What needs to be done ▸
Output all of the records word for word and drop the images.

Saved entries
# # # # #
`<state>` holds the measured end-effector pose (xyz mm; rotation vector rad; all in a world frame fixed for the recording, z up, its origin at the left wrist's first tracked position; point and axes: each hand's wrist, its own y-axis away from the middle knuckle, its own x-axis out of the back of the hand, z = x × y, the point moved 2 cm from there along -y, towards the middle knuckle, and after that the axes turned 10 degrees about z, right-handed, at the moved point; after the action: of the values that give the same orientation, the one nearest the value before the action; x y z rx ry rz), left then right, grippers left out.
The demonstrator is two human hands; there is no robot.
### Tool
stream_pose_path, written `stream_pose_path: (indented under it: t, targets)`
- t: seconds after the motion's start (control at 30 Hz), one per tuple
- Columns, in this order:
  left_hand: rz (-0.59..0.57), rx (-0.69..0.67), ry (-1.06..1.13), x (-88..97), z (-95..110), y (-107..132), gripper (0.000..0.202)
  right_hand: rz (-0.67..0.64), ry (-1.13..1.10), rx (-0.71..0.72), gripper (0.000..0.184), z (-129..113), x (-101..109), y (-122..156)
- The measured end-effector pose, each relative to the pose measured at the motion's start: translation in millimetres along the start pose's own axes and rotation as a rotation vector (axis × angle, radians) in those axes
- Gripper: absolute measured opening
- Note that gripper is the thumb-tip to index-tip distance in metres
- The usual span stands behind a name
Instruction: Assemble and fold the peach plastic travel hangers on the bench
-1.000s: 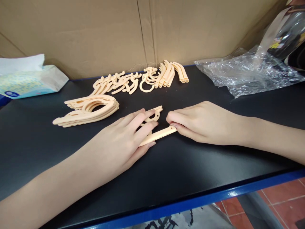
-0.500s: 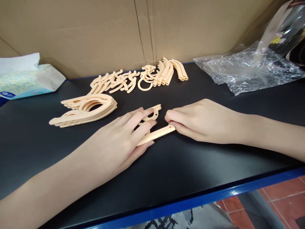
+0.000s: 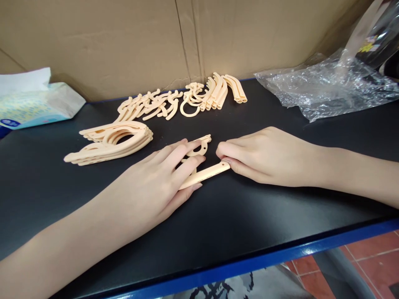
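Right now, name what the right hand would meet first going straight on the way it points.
Past the beige hanger arm whose end it grips, the right hand would probably meet the left hand, or perhaps the curved hanger piece partly under that hand; depth is unclear.

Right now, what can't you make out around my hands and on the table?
In the head view:
Beige bar: its left end, covered by the left hand.
Right hand: fingertips other than the thumb, hidden in its curled grip.
Beige pieces at the back: their exact number, since they overlap.
Tissue pack: its left end, cut off by the picture's edge.
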<state>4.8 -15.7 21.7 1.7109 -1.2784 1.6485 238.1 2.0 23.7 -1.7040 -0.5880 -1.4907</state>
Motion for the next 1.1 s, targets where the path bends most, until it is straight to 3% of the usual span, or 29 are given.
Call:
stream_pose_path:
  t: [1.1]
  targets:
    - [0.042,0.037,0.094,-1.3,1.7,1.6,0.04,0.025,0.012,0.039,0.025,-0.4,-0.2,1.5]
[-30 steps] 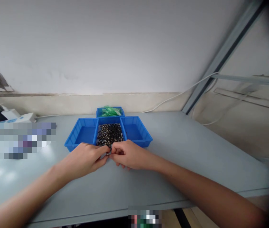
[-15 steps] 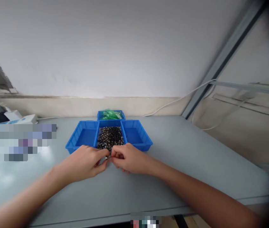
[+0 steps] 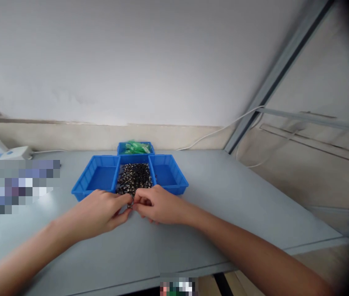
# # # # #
Task result ▸
`<state>` holds the measured end-effector pose (xyz mm; rotation vector rad; all in a world frame fixed for the recording, z up, its origin at the left wrist's first tracked position; point and axes: each hand's wrist, its own y-axis away from the middle knuckle, its own x-axis out of the back of the hand, z = x × y, the point moved 2 cm from there along -y, towards the middle knuckle, and after that the axes turned 10 degrees about z, right-handed, at the moved point; after the action: of the values that give the same orientation, the one nearest the value before the action; x y z rx ry rz), left then right, grippers left out.
The demonstrator is two human hands; there is no robot.
### Tool
stream_pose_path, written `stream_pose_path: (indented under it: t, targets)`
- t: seconds after the motion's start (control at 30 Hz), one per tuple
- Columns, in this order:
  left_hand: rz (-0.59..0.57), rx (-0.69..0.67), ry (-1.06..1.13), x (-88..97), z (-95..110), y (-107..132), gripper (0.000..0.202)
  right_hand: rz (-0.67..0.64), ry (-1.13..1.10), rx (-0.71..0.72), gripper (0.000..0.184), z (-129..113), x (-101..109), y (-122..156)
- The measured end-effector pose, each relative to the pose measured at the motion's start: translation in millimetres along the start pose's own axes and rotation as a rotation vector (axis × angle, radians) in those axes
- Gripper: absolute measured opening
- Note that gripper is the thumb-tip to index-tip distance in metres
- The usual span stands behind a name
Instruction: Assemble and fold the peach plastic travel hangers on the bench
-1.000s: 
-0.500s: 
+0.000s: 
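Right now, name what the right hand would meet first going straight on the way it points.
Past the beige hanger arm whose end it grips, the right hand would probably meet the left hand, or perhaps the curved hanger piece partly under that hand; depth is unclear.

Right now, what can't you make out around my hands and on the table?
In the head view:
Beige bar: its left end, covered by the left hand.
Right hand: fingertips other than the thumb, hidden in its curled grip.
Beige pieces at the back: their exact number, since they overlap.
Tissue pack: its left end, cut off by the picture's edge.
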<state>4.8 -15.7 21.7 1.7109 -1.2784 1.6485 238.1 2.0 23.7 -1.7040 -0.5880 -1.4907</state>
Motion for the next 1.1 s, targets where the path bends most, until it is straight to 3% of the usual span, or 29 are given.
Call:
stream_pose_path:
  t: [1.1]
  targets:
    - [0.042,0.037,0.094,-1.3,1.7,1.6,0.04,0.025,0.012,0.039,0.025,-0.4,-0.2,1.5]
[-30 steps] 
[-15 steps] 
[+0 steps] 

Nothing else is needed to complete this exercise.